En el centro de las críticas se encuentra la gestión de Demian Reidel, asesor presidencial con influencia directa en el área, cuya estrategia operativa está siendo cuestionada por la falta de avances concretos. Según diversas fuentes del sector, las dificultades logísticas y presupuestarias han derivado en una parálisis administrativa que impide cumplir con el cronograma de obra. El escrutinio sobre el manejo de los recursos destinados a Nucleoeléctrica Argentina (NA-SA) se ha intensificado, mientras se espera una respuesta oficial que aclare el destino de los fondos y los nuevos plazos de ejecución.
El impacto de este retraso no solo afecta al presupuesto estatal por el incremento de los costos operativos, sino que también pone en riesgo la soberanía energética de cara a los picos de demanda proyectados para el próximo invierno.
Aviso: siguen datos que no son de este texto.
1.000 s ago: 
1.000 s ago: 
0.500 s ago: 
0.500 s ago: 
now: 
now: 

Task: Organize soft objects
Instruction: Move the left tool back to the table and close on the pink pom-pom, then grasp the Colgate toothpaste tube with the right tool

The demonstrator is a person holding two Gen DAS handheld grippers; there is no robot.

La postergación de la puesta en marcha obliga al país a depender de importaciones de energía o de la quema de combustibles fósiles, que resultan más costosos y menos sostenibles. Por el momento, la incertidumbre persiste mientras los organismos de control evalúan los pasos a seguir para reactivar uno de los proyectos de infraestructura más sensibles de la agenda nacional.